Fourth ISCA ITRW on Speech Synthesis

August 29 - September 1, 2001
Perthshire, Scotland

Prosodic Phrasing: Machine and Human Evaluation

M. Céu Viana, Luis C. Oliveira, and Ana I. Mata

(1) CLUL, (2) INESC-ID/OST, (3) FLUL-CLUL, Lisbon, Portugal

In this paper we describe a set of experiments aiming at building and evaluating a new phrasing module for European Portuguese Text-to-Speech Synthesis, using Classification and Regression Tree (CART) techniques on hand-labeled texts. Using the assessment criteria of matching boundary predictions against a reference example of phrased sentences, the best solution found up to now achieves an overall performance of 91.9%, with 86.3% of breaks correctly assigned and 4,3% of false insertions. Although in absolute terms such scores may be considered surprisingly good considering the size of the training set, the total number of exact matches at the sentence level is much lower.

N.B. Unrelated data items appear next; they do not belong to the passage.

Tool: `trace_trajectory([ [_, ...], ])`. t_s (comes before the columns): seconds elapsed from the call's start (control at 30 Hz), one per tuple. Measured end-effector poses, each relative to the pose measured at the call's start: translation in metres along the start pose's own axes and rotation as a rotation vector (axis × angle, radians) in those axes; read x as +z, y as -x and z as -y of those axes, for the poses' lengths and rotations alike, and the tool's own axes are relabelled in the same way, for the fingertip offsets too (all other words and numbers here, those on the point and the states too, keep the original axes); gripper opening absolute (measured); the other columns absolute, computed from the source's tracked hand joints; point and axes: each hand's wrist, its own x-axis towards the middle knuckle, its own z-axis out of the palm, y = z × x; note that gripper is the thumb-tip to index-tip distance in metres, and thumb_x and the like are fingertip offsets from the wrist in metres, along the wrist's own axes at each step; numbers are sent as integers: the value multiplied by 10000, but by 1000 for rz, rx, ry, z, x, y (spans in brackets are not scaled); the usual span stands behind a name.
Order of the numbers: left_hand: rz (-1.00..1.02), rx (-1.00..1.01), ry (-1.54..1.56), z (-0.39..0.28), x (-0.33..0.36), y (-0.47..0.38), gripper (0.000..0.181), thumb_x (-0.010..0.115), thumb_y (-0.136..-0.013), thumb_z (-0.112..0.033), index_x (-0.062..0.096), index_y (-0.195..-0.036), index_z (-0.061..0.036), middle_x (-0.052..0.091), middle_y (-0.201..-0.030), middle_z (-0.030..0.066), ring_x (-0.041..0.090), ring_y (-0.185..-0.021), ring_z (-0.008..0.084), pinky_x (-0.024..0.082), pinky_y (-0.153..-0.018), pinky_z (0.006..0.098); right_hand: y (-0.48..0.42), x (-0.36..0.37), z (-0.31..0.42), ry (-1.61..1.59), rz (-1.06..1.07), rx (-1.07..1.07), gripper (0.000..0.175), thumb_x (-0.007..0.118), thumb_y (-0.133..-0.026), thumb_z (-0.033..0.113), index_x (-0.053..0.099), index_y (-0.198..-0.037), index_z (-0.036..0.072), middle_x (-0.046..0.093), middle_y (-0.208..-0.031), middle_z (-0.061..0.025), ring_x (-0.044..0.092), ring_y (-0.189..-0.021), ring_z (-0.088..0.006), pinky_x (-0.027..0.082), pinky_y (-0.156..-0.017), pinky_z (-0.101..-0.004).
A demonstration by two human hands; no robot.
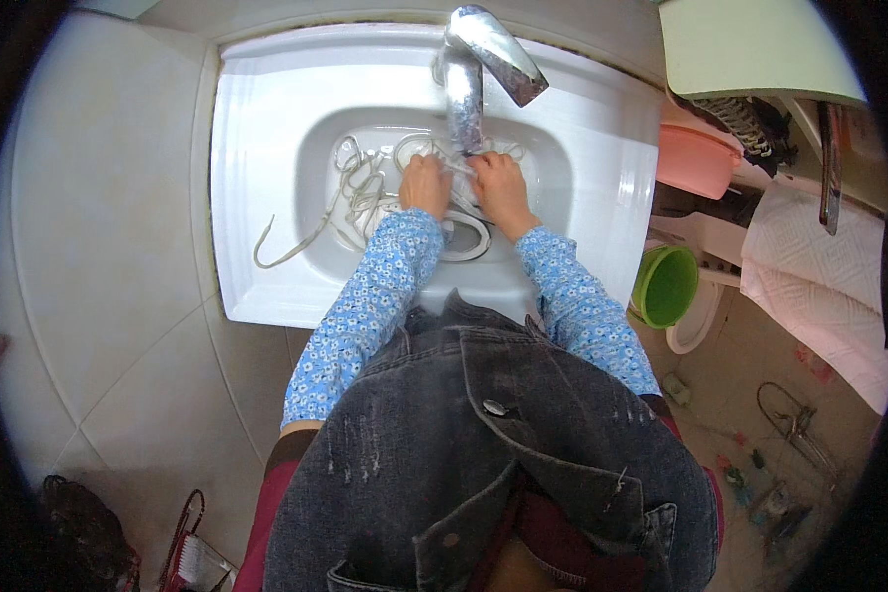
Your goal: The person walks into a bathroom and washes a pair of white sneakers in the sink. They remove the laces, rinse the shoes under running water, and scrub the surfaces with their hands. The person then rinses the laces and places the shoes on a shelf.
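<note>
A white ceramic sink (259,148) stands before me with shallow water in its basin. Off-white laces or cords (370,189) lie tangled in the water, and one end trails over the basin's left edge. My left hand (425,183) and my right hand (501,189) are side by side under the chrome faucet's (465,103) spout, with running water between them. Fingers of both are curled on pale, wet cord-like material, partly hidden and blurred. Below the hands, near the basin's front, lies a white ring-shaped item (473,255) that I cannot identify. Blue floral sleeve covers are on both forearms.
To the right are a pink basin (695,159), a green bucket (664,287) and a hanging white towel (810,259). A pale cabinet or shelf edge (762,48) juts in at the upper right. A brush (196,566) is at the lower left. Tiled wall borders the sink's left side.
</note>
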Motion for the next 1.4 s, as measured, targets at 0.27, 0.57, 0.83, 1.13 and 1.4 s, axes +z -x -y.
trace_trajectory([
  [0.27,80,-21,53,1,0,-1,179,627,-802,-137,556,-934,-39,561,-929,193,586,-879,388,471,-755,496,-2,8,-6,-149,-27,160,136,602,-842,145,650,-903,34,633,-875,-150,577,-852,-355,457,-773,-438],
  [0.57,227,181,-109,26,-44,20,141,529,-884,-114,546,-1014,-65,546,-932,171,568,-865,387,465,-724,462,-5,22,-9,-159,-106,286,159,608,-839,164,657,-919,36,629,-842,-173,577,-813,-380,459,-743,-451],
  [0.83,93,30,-72,51,-79,38,158,618,-815,-152,583,-942,-66,595,-845,166,577,-828,374,459,-735,475,-8,17,-19,-296,-17,167,157,589,-838,180,676,-915,73,652,-885,-151,583,-837,-363,434,-742,-478],
  [1.13,176,141,-233,-16,-19,-15,129,569,-796,-95,554,-907,-31,636,-772,190,629,-757,379,507,-656,458,-1,14,-12,-203,-9,210,191,635,-816,177,681,-947,46,662,-917,-177,617,-847,-361,489,-757,-428],
  [1.4,-3,123,-37,49,-77,42,103,577,-820,-96,582,-914,-55,603,-818,191,573,-812,376,430,-719,494,-7,19,-7,-226,-18,401,194,601,-836,198,686,-931,52,661,-918,-182,618,-818,-363,481,-748,-440],
])
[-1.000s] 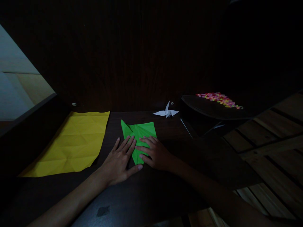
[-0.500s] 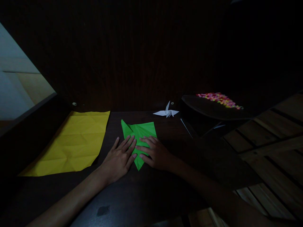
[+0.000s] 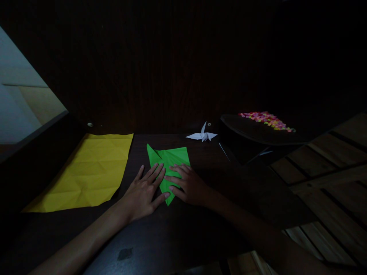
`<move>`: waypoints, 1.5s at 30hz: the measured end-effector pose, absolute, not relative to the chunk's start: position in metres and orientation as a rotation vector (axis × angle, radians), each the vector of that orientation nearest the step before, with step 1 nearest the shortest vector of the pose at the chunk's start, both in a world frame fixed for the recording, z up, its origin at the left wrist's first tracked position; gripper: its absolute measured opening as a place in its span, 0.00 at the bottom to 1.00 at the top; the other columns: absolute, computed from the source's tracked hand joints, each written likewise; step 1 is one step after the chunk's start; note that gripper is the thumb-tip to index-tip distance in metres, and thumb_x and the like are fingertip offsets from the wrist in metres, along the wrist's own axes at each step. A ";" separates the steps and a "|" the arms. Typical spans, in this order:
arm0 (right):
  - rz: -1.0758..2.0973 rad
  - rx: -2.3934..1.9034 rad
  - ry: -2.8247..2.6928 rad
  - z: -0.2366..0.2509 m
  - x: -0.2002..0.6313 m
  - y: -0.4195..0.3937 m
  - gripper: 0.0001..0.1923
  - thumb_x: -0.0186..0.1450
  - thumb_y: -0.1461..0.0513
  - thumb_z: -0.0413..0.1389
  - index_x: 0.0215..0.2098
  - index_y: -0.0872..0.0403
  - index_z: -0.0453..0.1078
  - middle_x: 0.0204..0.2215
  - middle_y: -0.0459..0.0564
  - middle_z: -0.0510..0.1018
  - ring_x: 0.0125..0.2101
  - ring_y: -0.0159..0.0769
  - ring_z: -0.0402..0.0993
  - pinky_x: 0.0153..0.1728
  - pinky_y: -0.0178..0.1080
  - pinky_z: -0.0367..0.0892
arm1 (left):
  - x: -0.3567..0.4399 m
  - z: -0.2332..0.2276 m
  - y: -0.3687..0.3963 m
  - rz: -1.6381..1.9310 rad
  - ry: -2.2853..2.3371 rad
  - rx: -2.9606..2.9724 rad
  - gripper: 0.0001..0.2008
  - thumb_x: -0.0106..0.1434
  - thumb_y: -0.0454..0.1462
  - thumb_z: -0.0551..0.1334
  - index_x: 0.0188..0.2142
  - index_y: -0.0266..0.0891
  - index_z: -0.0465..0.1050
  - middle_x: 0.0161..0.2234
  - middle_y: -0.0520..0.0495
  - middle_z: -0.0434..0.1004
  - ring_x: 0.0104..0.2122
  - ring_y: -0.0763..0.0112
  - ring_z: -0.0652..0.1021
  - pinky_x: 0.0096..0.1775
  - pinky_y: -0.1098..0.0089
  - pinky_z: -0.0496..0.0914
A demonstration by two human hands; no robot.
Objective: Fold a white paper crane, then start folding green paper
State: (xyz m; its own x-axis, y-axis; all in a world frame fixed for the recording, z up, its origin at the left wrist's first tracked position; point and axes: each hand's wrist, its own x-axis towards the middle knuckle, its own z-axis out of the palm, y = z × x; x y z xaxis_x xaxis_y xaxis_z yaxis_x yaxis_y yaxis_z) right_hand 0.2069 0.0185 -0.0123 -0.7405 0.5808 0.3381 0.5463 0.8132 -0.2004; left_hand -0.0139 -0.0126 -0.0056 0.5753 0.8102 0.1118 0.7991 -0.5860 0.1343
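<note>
A green sheet of folded paper (image 3: 173,153) lies on the dark table, with creases across it, a raised flap at its far left corner and a point towards me. My left hand (image 3: 145,192) rests on its left side, fingers spread, the thumb stretched over the near point. My right hand (image 3: 189,185) presses on the right side with fingers apart and lying flat. Neither hand grips the paper. Part of the sheet is hidden beneath both hands.
A creased yellow paper sheet (image 3: 94,172) lies to the left. A white origami crane (image 3: 203,136) sits at the back, near a thin white stick (image 3: 224,151). Small colourful pieces (image 3: 268,120) are heaped on a raised dark shelf (image 3: 243,129). Wooden slats (image 3: 323,187) show at right.
My left thumb has slid to the right and towards me, over the paper's near point. The right hand and the green paper stay about where they were.
</note>
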 end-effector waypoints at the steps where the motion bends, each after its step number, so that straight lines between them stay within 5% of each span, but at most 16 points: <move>1: 0.123 -0.846 -2.610 -0.013 0.207 0.018 0.20 0.69 0.55 0.51 0.57 0.49 0.68 0.56 0.56 0.68 0.57 0.48 0.61 0.56 0.53 0.57 | -0.014 -0.006 -0.012 0.245 1.393 2.722 0.36 0.67 0.55 0.49 0.67 0.38 0.50 0.67 0.37 0.50 0.65 0.50 0.55 0.62 0.42 0.46; 45: 0.132 -0.796 -2.557 -0.014 0.205 0.021 0.17 0.67 0.56 0.53 0.51 0.52 0.73 0.53 0.59 0.71 0.53 0.49 0.64 0.53 0.53 0.60 | -0.019 -0.004 0.000 0.127 1.506 2.684 0.49 0.59 0.63 0.48 0.67 0.31 0.45 0.67 0.32 0.44 0.66 0.48 0.49 0.62 0.42 0.45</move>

This suggested a more formal experiment to test the acceptability of the predicted phrasing in the judgment of human evaluators. The experiment involved 99 participants that were asked to grade both the predicted and reference phrasing, and to also express their opinion on where should the breaks be placed. The results showed that, as expected, there is a large variability among the subjects in the acceptance of a specific partitioning. However the performance of the automatic assignment procedure is better rated by human evaluators.